ESTABAANOCHECIENDO. Thomas de Hunter se balanceaba casi en el tope de un enorme roble, examinando las titilantes luces de Ciudad Qurongi. Había tardado casi todo el día deslizándose con sigilo en su camino al sur, evitando cuidadosamente toda patrulla horda, que eran pocas gracias a la celebración de la Luna Negra.

¿Cuánto tiempo había pasado desde que mirara con orgullo la selva habitada una vez por los moradores del bosque? Diez años. Mucho había cambiado desde que él huyera de esta ciudad.

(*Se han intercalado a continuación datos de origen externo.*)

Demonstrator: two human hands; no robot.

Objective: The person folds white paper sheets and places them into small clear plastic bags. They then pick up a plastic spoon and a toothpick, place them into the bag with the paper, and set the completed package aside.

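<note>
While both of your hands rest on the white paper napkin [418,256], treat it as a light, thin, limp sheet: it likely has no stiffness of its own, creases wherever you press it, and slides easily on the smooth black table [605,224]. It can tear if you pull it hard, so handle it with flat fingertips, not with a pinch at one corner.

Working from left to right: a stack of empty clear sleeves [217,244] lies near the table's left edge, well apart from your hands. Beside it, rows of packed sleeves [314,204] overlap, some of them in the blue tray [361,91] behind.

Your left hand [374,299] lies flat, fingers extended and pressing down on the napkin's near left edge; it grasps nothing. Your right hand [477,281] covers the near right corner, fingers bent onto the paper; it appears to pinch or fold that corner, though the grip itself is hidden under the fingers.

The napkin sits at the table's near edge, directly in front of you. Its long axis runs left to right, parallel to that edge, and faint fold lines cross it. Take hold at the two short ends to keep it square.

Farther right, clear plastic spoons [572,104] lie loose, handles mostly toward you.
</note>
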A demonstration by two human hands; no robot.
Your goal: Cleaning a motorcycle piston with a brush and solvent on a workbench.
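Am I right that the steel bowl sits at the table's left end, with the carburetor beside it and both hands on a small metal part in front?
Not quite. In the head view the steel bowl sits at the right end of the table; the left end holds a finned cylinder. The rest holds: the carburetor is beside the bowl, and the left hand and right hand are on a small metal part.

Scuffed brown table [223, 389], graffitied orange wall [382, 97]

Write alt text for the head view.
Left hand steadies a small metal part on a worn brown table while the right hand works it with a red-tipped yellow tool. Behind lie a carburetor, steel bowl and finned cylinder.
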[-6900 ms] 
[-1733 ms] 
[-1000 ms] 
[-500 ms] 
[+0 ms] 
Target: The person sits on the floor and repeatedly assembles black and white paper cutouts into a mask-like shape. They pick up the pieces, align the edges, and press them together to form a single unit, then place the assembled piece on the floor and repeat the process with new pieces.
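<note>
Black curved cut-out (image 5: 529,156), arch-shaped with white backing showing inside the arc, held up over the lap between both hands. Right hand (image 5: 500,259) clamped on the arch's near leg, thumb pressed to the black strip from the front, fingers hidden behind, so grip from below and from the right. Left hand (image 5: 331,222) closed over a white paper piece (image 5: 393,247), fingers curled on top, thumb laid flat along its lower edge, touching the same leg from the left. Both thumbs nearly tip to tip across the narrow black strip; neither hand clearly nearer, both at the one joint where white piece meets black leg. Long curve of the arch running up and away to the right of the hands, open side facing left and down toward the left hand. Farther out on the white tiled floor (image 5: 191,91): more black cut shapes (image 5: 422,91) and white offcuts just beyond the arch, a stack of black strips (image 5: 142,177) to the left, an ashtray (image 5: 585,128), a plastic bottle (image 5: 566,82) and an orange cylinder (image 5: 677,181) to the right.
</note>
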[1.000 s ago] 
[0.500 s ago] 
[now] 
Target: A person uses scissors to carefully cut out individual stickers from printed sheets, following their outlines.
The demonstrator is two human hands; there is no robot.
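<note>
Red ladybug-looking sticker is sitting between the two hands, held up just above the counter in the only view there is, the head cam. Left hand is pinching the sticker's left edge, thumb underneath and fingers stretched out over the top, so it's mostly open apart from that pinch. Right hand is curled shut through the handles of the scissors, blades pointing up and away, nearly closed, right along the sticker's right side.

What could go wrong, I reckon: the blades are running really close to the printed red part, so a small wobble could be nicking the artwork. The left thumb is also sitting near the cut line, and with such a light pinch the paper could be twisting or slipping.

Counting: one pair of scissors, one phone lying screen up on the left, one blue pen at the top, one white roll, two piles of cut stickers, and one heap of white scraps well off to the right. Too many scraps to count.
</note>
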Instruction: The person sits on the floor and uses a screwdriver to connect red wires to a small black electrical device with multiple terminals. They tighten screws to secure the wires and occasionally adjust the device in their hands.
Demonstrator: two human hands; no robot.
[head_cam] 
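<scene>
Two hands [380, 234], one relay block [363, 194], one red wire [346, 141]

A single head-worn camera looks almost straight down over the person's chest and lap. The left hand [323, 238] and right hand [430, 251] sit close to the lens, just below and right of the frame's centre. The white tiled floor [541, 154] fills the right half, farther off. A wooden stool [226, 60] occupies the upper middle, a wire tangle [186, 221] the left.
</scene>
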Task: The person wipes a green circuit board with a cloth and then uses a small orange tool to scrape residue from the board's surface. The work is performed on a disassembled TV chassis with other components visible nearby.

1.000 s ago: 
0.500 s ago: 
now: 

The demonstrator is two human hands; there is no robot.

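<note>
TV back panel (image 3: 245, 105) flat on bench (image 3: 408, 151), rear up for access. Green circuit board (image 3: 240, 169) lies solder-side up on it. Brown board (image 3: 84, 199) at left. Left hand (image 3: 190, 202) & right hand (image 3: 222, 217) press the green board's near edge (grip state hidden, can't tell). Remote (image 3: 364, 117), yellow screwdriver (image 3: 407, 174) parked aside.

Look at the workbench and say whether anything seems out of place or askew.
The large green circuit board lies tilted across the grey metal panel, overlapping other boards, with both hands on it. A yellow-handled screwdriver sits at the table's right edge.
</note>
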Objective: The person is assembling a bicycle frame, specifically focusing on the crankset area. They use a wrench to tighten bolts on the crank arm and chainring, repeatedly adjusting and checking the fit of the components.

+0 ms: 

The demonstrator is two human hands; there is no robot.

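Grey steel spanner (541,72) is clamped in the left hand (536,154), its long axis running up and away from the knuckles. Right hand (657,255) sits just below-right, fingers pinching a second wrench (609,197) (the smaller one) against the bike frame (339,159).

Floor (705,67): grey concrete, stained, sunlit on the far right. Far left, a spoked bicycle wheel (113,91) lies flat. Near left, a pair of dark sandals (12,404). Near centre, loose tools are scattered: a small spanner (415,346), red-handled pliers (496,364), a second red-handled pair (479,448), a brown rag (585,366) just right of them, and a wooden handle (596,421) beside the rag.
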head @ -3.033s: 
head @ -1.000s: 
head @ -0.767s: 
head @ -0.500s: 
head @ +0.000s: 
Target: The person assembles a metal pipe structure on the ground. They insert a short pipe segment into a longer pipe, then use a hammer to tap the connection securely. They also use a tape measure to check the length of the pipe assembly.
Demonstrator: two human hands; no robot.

Se echó hacia atrás la capucha de la túnica del encostrado que Samuel desechara, y que él había cambiado por su propia túnica. Antes de la época de las hordas, la playa sur del cristalino lago había sido de arena blanca, reservada para las celebraciones nocturnas. La gente de Thomas había defendido los bosques contra los usurpadores ejércitos de Qurong, volviendo siempre victoriosos a este puerto seguro. Era un lugar donde niños con coronas de flores y jóvenes demasiado inexpertos para la guerra corrían por las calles, recibiendo a los guardianes del bosque. Las viviendas eran sencillas pero coloridas. Los habitantes danzaban a menudo hasta altas horas de la noche al son de guitarras, flautas y tambores.

En ese entonces se bañaban juntos en el lago, purificándose de todo rastro de la espantosa enfermedad de las costras.

Pensar que de sus sueños de otro mundo Thomas había traído toda clase de objetos de tecnología avanzada… algo difícilmente imaginable hoy. Una vez él había vivido en dos mundos, despierto aquí mientras soñaba en el otro, y despierto allá cuando soñaba aquí. Allá había amado a una hermana llamada Kara y a una mujer Cuyo nombre era Monique.

Si los libros perdidos, como Ba'al los había llamado, existieran de veras…

Volvió a pensar en la ciudad. Excepto por el palacio en el extremo lejano, y el Thrall, Sue se erigía solitario en el costado cercano, prácticamente Ciudad Qurongi no tenía colores. Grises bloques de lodo y piedra sobrepasados por techos de paja vomitaban humo de las hogueras interiores en que preparaban alimentos. Las hordas aún subsistían de pasteles de trigo, pero en vez de cosechar trigo del desierto como hacían antes, cultivaban trigo verde en los grandes campos despejados de los bosques hacia el sur. La carne era un manjar, reservada principalmente para las clases altas, los sacerdotes y la realeza.